The Guardian 10 August, 2005

Culture and Life

by Rob Gowland

Probably foolish speculation

Did you see that some Oxford professor claims there is "a probability of 97 per cent" that Jesus rose from the dead? A curiously precise figure, wouldn't you agree?

Of course, the professor in question — Professor Richard Swinburne — is not a scientist but, according to The Sydney Morning Herald, "a leading philosopher of religion".

In this day and age, after a couple of hundred years of scientific development, it is a bit of a worry that a professor of anything at a university of Oxford's calibre could say something so daft.

Nor is it helped by the mishmash of maths and "logic" he uses to try to prove his contention. At times they smack more of Monty Python than of academia.

Professor Swinburne begins by asking the pertinent question "Whether there's reason to suppose there is a God". Swinburne thinks the answer is "yes".

Materialists, on the other hand, believe that reason must lead you to answer in the negative. Those materialists include the Marxist-Leninists, whose political beliefs are grounded in the philosophical concepts of dialectical and historical materialism.

The idea of a god — or indeed a whole hierarchy of gods — was devised by humanity when it was very mystified by the apparently capricious workings of the natural world. But today, many of the mystifying questions about natural processes and phenomena that were the province of a god or gods have been explained, thanks to the work of scientists and the rapid advances made in science, technology and communications.

Even when some phenomenon is not yet fully understood, we can still say with confidence that it could be understood in due course. We can, with the materialist philosophers, say that "not everything is known as yet, but all things are knowable".

However, it does seem to be basic to Professor Swinburne's position that all the incidents of Jesus' life and death (both real and reputed, including the resurrection and all the other miracles that embellish the story) be accepted as having actually happened.

For Swinburne's thesis appears to be that if the incidents of Jesus' life as told in the Bible did not happen that way, then the Bible would not be written the way it is! It follows that it must be true.

He bases this odd notion not on common sense nor apparently on any appreciation of the early gospel writers' desire to convince and impress a credulous audience.
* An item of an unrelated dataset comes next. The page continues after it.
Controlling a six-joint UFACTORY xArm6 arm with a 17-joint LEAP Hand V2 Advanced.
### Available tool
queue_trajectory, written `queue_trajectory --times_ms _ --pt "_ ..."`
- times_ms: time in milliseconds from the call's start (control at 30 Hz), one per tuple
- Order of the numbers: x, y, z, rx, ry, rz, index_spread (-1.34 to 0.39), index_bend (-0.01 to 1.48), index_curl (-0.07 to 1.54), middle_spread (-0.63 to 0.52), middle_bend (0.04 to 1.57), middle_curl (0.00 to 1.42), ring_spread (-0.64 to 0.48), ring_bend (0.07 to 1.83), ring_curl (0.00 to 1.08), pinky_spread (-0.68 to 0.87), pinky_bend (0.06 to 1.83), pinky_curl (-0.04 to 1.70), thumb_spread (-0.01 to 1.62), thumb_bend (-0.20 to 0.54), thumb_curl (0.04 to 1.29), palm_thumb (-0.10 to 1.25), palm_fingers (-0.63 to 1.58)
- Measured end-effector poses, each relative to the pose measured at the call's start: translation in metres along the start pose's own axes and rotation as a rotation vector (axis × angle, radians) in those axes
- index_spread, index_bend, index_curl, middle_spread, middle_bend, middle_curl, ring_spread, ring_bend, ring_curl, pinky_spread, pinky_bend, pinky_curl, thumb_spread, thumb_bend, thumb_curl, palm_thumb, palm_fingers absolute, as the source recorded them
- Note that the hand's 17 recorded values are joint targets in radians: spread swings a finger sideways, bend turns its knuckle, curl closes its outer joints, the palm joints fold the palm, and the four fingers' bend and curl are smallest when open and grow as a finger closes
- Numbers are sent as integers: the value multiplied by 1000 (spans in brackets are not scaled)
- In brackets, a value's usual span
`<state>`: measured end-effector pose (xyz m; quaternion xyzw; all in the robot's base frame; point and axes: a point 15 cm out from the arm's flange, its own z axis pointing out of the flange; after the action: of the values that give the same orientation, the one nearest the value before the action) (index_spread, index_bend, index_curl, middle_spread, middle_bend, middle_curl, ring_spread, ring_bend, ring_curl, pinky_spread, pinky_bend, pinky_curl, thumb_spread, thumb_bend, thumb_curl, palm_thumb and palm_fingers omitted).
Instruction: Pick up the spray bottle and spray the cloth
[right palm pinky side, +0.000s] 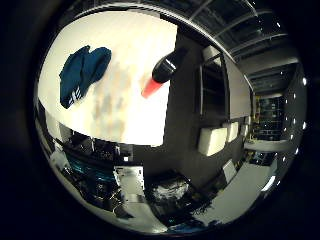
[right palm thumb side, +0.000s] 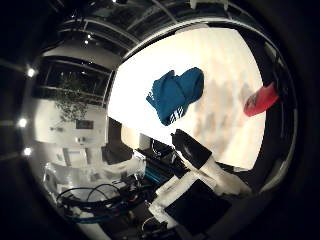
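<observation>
blue cloth (right palm thumb side: 176, 96) (crumpled) near spray bottle (right palm pinky side: 161, 76)

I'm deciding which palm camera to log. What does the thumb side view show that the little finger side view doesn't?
Only the thumb side view shows part of the hand, white and black, reaching in. Only the little finger side view shows the spray bottle's black top; the thumb side view shows just its red body. Both share the white table and the blue cloth lying on it, apart from the bottle.
</observation>
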<state>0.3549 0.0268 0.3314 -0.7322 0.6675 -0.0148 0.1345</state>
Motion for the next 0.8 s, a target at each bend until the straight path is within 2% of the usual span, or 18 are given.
queue_trajectory --times_ms 267,500,667,800 --pt "54 21 -2 10 -99 167 -208 156 274 170 199 336 238 348 256 424 358 317 1113 -21 344 613 150" --pt "90 28 -7 59 -135 255 -195 154 270 188 197 336 243 355 254 430 368 317 1113 -21 343 614 142" --pt "91 60 27 20 -234 329 -187 147 265 197 204 338 242 355 254 431 381 318 1112 -21 343 614 126" --pt "99 68 30 57 -271 350 -177 146 260 202 195 335 242 362 256 428 399 319 1106 -22 343 611 103"
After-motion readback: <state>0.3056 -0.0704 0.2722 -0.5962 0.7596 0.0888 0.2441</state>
No, he bases it — he says — on mathematics.

Specifically on what he calls "probability calculus". He maintains that there was a one-in-ten probability that the gospels would report the life and resurrection of Jesus the way that they did.

However, he says, the chance of all the factors of his life and death coming together, if the resurrection was not true, was only one in 1000. Ergo, the Bible's account is most probably the true one.

This form of mathematical modeling is popular in some academic circles, but it does seem — certainly in this case — to be founded on a pretty thin premise.

Professor Swinburne actually gives the odds that god exists as one in two — either god does, or god doesn't. Similarly, it is one in two that god became incarnate (Jesus as the son of god).

That sort of logic could equally well be used to prove that god is purple (either he is or he isn't) and that he is only two feet tall (again, either he is or he isn't)!

A child could tell him that all sorts of things will influence whether something is "probable". It is hardly a choice between whether It "is" or "isn't" possible.

Professor Swinburne gave a public lecture at the Australian Catholic University during his recent visit, and has written a whole book based on his "mathematical" proof: The Resurrection of God Incarnate (published by Oxford University Press, of course — he is a don there, after all).

The Sydney Morning Herald sought the opinion of Colin Sutherland, Professor of Mathematics at the University of NSW, as to whether maths could prove the resurrection of Jesus.

A naturally cautious Professor Sutherland said he suspected the resurrection was something mathematics could not prove.

"In general, mathematics is able to tell you that if one thing is true, that something else is true. But you have to make your assumptions very clear", he said.

"The conclusions you reach in this kind of discussion often simply reflect the assumptions that you put in at the beginning."